Hughes died in 1887, but by that time Burgoyne was in a sufficiently strong position to drop his European brands and devote his considerable energies to the Australian trade, and any profit the firm made was spent on advertising.
The company was restructured as a limited liability company in 1903 with Burgoyne as Governing Director and sons Cuthbert, Alan and Lennox directors. They had an Australian office at 132 William Street, Melbourne and owned the Mount Ophir and Mount Athos vineyards and wineries in Rutherglen, Victoria.

In later years Burgoyne also represented South African winemakers. He had a home "Broadlands" at Sunninghill, Berkshire near Ascot, and was a great friend of Sir Edward Lucas, Agent-General for Australia in London 1918–1925.
For 40 years his major interest outside business and his family was the National Hospital for Consumption and Diseases of the Chest (later Royal National Hospital for Diseases of the Chest) at Ventnor, Isle of Wight, of which he was chairman for the last 29 years of his life, as well as considerable financial support.

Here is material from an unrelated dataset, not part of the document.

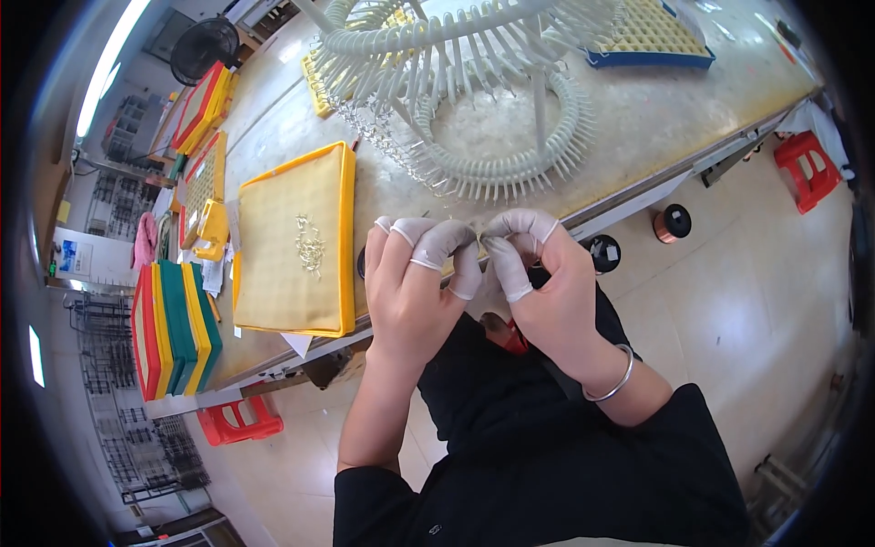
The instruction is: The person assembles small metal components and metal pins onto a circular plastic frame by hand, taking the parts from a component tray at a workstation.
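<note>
White finger cots cover the fingertips of both my hands. My left hand (407, 287) is closed in a pinch, its thumb and forefinger meeting those of my right hand (562, 290), also pinched. Whatever sits between the fingertips is too small to make out. To the left of my left hand lies a yellow-rimmed tray (347, 246) lined with tan material, bearing a small pile of tiny silvery pieces (310, 246). Beyond my hands stands a pale round rack (570, 137) with rings of pegs. Silvery pieces hang along its left side.
A blue tray (652, 60) of yellow cells sits at the far right. Stacked coloured trays (178, 328) stand on the left. Wire spools (673, 223) and red stools (807, 171) are on the floor. The table's front edge runs just beyond my hands.
</note>
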A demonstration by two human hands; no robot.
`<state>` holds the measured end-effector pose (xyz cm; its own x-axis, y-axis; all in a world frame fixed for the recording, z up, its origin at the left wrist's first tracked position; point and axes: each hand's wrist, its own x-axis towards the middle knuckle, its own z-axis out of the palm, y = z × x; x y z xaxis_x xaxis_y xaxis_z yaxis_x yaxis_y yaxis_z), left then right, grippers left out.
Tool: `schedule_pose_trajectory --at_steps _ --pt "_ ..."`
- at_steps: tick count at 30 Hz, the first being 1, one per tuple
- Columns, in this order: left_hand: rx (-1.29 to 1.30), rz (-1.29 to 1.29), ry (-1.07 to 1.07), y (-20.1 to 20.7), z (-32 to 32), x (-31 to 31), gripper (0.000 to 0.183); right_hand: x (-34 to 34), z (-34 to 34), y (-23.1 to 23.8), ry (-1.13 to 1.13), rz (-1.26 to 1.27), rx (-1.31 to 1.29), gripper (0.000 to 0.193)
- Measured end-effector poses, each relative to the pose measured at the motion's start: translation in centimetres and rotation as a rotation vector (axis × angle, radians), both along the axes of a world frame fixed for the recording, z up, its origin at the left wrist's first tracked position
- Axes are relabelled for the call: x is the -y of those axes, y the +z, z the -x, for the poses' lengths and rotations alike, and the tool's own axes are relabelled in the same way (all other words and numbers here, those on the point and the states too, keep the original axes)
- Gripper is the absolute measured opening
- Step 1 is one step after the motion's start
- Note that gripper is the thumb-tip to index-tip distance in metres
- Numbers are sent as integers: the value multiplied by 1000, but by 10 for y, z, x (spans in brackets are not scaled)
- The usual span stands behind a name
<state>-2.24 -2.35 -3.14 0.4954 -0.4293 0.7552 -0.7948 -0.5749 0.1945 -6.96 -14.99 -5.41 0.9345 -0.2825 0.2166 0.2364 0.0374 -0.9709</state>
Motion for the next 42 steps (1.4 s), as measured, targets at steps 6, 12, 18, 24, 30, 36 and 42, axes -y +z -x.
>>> schedule_pose_trajectory --at_steps 6,12,18,24,30,36,42 --pt "-142 64 -22 -8 -5 -1 23 6 -20 0 52 -87 3 14" --pt "-165 177 6 -23 0 2 23 17 -10 3 320 -348 -228 11" --pt "-80 261 22 -35 -2 11 26 24 -4 -11 523 -688 -423 13" --pt "42 329 42 -35 -3 -46 26 -4 -6 -22 133 -359 -117 11" --pt "-256 167 720 -3 -28 -154 11 -7 -4 -32 -45 -131 12 9" --pt "-561 159 787 -21 -41 -186 14 -8 4 -25 -11 -163 -13 8" --pt "-629 93 770 -49 -63 -197 17 -8 7 -22 51 -272 -85 13"
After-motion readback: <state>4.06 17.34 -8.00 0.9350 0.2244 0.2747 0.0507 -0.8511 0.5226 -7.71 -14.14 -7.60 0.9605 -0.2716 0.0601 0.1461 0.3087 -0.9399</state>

At the time of his death, Burgoyne's firm held the largest stock of duty-paid wine in London, exceeding 300,000 impgal, and owned Burgoyne House and huge stores in the east of London. He had spent more than £500,000 in advertising Australian wines, but given little credit in Australia for his efforts. His widow, who had been an active partner in the business, was at the age of 80 appointed chairman of Bond Investment Trust at a salary of £8,000 p.a., several millions in today's currency.

==Family==
He married Marie Henrietta Johanna Achilles (1850 – February 1934) on 28 March 1872; they had four sons and four daughters:
- Eldest son Major Gerald Achilles Burgoyne ( – 4 March 1936) of the Third Dragoon Guards married Elsie Borlase of Richmond, London on 15 December 1897. He was injured at Mons, and was later appointed Cork Pursuivant of Arms in the Irish College of Heralds, and was an artist of some ability. He was killed by an Italian bomb while serving with the Ethiopian Red Cross.
- Cuthbert John Burgoyne (1876–1955), head of the company, was exempted from military service in the 1914–18 war. He married Beatrice Fenner (1876–1914)
- John Fenner Burgoyne (c. 1900–1976) succeeded his father as head of P. B. Burgoyne & Co. Ltd. He married (Eleanor) Rosalie de Vine (26 May 1904 – 26 January 1984) in March 1924
- Third son Lieutenant-Colonel Sir Alan Hughes Burgoyne (1880 – 26 April 1929) was appointed Knight Bachelor in 1922. He represented North Kensington 1910–1922 and Aylesbury 1924–1929 for the Conservative and Unionist Party, and was a director of many notable companies, including his father's businesses. He married Irene Victoria Eason MacDonald of Darling Point, Sydney on 7 March 1906. He was an authority on the Royal Navy, and wrote several books on the subject. He had a home "Poulett Lodge", Twickenham.
- Youngest son Lieutenant Lennox Stuart Burgoyne (1888– )
Their daughters were:
- Eldest daughter Elsie Marie Burgoyne married Captain Leslie Fletcher on 3 June 1898
- Muriel Burgoyne
- Third daughter (Dorothy) May Burgoyne (1882–1968) married Charles Houdret on 12 November 1907
- Constance Maude Burgoyne (1884– ) married Captain Godfrey Seys of Boverton

==Postscript==
Burgoyne's company became part of Emu Wine Co. Pty. Ltd. in 1956, later taken over by Thomas Hardy & Sons, which became Accolade Wines.